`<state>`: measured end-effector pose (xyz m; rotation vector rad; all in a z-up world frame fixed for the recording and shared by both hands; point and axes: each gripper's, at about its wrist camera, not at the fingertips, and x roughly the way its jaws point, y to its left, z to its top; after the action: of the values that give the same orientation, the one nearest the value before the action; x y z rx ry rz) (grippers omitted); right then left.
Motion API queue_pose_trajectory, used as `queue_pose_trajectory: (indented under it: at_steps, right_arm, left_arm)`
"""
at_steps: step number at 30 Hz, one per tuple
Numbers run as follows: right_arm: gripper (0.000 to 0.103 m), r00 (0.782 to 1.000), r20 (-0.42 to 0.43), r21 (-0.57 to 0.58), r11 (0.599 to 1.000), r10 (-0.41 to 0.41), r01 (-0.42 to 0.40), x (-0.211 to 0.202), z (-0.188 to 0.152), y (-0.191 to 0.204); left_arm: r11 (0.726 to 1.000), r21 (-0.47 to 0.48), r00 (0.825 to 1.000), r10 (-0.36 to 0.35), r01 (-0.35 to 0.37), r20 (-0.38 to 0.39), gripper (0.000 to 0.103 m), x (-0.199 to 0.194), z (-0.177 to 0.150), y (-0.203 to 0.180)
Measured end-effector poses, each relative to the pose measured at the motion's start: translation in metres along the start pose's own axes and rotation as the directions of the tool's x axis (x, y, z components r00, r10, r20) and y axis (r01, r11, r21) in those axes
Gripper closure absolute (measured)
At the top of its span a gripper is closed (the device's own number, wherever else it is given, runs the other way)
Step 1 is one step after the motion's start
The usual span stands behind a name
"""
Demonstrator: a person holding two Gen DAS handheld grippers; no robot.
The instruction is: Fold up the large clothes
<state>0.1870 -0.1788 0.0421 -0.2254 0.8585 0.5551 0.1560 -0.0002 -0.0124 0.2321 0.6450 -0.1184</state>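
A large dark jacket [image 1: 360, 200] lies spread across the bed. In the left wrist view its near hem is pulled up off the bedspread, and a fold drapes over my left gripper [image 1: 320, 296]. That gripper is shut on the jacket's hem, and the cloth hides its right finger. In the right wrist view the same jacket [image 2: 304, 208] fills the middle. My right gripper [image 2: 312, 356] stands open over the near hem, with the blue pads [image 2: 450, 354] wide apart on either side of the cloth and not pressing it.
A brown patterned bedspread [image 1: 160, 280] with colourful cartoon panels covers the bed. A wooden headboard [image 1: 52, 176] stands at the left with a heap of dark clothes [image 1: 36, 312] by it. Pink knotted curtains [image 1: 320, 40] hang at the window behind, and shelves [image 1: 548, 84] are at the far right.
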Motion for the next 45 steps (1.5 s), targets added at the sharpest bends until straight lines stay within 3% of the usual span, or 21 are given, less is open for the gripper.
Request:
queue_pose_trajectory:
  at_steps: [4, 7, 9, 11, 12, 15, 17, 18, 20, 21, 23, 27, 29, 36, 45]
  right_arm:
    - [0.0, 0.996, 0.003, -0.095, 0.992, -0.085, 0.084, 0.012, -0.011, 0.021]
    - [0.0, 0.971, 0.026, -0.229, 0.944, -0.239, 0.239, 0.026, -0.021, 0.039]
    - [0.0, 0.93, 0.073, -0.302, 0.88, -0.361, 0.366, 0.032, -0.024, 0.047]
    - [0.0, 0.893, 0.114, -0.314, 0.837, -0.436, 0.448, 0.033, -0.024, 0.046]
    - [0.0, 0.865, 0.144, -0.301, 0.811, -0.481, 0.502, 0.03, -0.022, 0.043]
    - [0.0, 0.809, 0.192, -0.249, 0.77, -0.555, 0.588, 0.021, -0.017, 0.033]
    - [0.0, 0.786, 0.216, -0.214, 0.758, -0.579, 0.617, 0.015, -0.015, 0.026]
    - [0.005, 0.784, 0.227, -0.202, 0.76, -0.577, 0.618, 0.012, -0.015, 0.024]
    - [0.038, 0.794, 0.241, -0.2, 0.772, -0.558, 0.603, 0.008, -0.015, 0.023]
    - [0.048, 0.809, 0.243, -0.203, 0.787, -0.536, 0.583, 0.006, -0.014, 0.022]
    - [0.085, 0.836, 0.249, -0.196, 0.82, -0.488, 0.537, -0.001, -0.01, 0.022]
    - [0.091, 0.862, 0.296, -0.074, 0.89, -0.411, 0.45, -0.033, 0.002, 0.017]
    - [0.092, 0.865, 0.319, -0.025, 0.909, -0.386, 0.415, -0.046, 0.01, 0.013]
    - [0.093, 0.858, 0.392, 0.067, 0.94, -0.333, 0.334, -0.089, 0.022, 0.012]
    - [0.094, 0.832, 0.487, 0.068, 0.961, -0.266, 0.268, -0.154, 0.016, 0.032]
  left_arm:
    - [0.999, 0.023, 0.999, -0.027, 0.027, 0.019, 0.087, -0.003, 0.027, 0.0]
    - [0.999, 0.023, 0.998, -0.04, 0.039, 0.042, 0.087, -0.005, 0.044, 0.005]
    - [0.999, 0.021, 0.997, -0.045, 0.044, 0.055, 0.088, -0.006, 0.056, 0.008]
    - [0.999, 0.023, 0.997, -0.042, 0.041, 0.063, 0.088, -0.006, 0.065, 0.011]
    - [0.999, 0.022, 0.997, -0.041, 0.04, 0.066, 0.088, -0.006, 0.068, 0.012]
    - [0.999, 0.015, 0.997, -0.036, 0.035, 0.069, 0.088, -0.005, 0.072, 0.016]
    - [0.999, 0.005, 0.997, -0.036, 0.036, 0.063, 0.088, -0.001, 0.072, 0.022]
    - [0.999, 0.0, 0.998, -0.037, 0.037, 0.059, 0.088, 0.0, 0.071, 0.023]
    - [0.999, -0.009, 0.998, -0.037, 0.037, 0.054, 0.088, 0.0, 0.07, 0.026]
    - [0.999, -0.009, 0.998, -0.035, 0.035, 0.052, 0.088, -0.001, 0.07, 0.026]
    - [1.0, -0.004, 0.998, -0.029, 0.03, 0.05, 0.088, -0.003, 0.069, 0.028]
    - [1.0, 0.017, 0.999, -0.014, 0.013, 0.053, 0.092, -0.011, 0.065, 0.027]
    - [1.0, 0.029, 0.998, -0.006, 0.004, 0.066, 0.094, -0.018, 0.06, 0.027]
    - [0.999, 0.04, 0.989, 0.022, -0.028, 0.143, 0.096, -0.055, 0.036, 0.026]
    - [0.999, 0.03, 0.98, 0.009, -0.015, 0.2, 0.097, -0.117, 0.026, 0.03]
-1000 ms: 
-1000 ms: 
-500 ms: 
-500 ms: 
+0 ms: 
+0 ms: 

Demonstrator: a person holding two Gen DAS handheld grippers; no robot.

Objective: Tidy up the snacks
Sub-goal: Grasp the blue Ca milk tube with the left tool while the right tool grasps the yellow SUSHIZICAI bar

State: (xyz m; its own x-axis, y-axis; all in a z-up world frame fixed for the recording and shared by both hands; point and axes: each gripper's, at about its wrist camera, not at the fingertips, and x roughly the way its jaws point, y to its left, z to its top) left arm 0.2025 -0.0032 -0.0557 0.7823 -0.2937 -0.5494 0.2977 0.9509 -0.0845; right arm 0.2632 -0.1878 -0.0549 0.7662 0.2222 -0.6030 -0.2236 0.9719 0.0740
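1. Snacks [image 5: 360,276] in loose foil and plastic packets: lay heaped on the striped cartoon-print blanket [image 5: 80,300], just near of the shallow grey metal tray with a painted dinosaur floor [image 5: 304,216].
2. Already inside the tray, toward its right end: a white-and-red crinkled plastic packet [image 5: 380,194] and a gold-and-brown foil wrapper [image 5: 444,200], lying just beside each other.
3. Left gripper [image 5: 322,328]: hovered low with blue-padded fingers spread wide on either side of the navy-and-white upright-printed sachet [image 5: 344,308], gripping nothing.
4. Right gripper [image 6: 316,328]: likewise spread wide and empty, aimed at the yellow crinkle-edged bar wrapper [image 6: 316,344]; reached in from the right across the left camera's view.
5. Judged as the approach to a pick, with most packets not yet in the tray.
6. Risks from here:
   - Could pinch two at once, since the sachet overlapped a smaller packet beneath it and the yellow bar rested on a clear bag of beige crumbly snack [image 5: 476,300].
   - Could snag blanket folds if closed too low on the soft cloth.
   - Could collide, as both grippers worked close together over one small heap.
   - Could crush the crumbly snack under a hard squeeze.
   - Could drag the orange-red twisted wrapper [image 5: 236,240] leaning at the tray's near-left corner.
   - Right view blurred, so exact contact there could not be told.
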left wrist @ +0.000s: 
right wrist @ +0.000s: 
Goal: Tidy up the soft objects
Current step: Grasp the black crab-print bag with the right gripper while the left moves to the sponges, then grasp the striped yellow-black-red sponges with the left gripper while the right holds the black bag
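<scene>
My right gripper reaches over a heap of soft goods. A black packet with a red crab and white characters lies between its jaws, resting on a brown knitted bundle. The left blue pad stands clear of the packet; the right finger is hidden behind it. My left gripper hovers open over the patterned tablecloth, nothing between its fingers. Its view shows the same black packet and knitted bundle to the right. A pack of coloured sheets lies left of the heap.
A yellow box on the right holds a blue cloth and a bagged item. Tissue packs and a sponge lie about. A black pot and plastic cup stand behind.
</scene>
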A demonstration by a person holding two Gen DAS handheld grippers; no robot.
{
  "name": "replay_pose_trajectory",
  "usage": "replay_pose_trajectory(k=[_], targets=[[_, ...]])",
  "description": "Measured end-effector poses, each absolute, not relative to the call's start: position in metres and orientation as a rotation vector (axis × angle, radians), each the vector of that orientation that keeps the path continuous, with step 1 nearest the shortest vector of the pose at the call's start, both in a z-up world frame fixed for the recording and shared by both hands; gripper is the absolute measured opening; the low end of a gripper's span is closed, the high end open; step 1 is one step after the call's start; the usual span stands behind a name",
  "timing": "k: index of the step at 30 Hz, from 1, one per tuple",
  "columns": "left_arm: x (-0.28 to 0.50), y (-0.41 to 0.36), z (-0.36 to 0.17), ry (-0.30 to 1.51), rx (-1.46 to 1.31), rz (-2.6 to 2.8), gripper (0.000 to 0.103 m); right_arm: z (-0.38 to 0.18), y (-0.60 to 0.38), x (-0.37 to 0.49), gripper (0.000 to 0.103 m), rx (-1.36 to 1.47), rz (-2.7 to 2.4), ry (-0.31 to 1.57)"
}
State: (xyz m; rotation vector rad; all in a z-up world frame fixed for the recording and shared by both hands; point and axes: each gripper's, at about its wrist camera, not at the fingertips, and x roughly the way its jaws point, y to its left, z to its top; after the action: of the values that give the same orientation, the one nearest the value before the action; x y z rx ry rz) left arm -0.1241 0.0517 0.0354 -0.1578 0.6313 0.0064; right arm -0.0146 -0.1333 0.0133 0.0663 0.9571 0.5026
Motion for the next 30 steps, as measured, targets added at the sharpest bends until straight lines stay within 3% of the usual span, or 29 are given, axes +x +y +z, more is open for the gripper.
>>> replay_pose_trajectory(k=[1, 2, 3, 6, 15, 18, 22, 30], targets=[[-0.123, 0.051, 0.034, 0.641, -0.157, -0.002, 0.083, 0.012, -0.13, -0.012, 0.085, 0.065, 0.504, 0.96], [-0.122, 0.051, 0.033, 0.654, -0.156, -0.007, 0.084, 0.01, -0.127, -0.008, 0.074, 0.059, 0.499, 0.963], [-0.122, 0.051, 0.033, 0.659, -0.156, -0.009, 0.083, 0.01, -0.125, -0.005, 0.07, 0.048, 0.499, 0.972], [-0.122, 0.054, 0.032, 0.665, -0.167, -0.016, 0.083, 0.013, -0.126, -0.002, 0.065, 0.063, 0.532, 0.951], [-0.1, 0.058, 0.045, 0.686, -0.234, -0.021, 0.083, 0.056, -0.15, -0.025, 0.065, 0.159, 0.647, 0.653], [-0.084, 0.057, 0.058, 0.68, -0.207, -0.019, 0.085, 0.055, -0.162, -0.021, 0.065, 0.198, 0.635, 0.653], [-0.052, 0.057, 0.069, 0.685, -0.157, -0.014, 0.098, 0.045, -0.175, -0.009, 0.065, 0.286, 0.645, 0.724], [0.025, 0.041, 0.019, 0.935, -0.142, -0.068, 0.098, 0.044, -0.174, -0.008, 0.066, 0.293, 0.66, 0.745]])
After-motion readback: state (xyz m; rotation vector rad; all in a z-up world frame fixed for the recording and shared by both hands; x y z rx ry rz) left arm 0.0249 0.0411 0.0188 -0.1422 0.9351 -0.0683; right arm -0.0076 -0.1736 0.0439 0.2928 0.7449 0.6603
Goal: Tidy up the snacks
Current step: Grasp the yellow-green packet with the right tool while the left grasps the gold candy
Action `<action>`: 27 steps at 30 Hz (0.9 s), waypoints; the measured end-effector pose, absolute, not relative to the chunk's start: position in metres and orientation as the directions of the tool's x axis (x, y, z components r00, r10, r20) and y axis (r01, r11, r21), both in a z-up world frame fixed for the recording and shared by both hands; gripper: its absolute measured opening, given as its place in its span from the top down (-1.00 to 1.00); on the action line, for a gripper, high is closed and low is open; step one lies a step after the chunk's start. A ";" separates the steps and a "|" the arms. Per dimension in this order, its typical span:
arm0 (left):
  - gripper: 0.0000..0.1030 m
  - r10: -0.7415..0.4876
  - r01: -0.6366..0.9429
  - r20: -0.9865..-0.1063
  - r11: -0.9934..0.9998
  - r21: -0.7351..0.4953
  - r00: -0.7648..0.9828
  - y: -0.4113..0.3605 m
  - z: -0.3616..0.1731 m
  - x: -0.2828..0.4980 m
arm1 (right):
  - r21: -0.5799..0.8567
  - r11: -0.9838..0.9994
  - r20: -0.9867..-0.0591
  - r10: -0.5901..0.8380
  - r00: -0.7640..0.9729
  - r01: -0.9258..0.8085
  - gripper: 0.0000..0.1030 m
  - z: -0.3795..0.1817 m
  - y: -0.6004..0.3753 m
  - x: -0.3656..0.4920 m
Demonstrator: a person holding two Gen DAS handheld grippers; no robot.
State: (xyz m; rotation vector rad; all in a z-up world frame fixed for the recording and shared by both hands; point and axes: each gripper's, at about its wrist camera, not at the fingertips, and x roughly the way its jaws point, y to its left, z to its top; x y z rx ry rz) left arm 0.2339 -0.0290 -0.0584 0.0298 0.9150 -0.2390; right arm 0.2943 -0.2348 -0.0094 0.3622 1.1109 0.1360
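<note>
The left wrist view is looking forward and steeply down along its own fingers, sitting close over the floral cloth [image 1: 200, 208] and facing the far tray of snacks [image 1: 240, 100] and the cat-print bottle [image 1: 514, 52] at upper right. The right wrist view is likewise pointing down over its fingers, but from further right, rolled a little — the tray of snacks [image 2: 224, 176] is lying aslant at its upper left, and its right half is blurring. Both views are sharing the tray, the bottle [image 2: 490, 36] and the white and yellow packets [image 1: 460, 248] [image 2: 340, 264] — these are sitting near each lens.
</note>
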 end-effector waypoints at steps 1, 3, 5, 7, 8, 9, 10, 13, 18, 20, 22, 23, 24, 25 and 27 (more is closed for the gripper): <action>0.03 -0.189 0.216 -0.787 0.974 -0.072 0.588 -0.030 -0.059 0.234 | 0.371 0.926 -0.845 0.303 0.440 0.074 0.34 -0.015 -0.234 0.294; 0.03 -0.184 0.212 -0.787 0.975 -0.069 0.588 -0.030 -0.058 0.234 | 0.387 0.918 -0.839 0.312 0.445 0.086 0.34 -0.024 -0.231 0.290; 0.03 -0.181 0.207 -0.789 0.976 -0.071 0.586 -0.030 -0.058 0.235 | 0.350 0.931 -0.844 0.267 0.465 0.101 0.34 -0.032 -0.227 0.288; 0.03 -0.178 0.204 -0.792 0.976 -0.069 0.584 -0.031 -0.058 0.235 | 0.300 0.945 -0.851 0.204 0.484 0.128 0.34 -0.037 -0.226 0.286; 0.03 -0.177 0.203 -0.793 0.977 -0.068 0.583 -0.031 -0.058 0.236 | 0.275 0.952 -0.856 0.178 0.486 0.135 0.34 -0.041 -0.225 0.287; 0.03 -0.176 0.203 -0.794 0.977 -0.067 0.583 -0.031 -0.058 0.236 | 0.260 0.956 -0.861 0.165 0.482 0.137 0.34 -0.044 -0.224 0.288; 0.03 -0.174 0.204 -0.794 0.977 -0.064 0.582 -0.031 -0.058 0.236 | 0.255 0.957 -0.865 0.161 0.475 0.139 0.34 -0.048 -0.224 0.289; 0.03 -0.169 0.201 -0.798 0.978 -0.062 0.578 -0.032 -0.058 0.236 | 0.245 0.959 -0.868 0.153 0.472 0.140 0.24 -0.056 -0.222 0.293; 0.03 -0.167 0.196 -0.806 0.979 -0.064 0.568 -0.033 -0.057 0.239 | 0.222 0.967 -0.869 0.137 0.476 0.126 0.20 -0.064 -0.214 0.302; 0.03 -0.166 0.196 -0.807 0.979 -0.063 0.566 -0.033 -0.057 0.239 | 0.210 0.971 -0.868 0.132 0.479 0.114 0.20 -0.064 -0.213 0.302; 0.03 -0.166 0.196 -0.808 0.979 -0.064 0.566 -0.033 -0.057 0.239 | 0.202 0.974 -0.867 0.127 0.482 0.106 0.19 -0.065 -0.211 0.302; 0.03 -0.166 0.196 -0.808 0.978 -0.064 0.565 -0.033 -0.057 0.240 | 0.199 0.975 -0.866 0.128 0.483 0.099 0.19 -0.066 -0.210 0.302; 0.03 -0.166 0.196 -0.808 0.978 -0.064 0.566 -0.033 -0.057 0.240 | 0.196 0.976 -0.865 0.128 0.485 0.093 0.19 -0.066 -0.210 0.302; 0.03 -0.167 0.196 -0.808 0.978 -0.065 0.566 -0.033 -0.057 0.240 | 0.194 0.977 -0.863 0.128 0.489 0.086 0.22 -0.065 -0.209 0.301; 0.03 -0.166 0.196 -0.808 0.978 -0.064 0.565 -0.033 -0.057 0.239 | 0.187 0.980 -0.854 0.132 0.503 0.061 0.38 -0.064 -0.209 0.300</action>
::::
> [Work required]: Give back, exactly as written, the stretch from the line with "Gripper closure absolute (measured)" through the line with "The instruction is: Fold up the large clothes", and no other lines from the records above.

> [Exercise output]:
Gripper closure absolute (measured)
At the top of its span a gripper is closed (the device's own number, wherever else it is given, runs the other way)
Step 1 is one step after the motion's start
The usual span stands behind a name
"""
Demonstrator: a person holding two Gen DAS handheld grippers; no robot.
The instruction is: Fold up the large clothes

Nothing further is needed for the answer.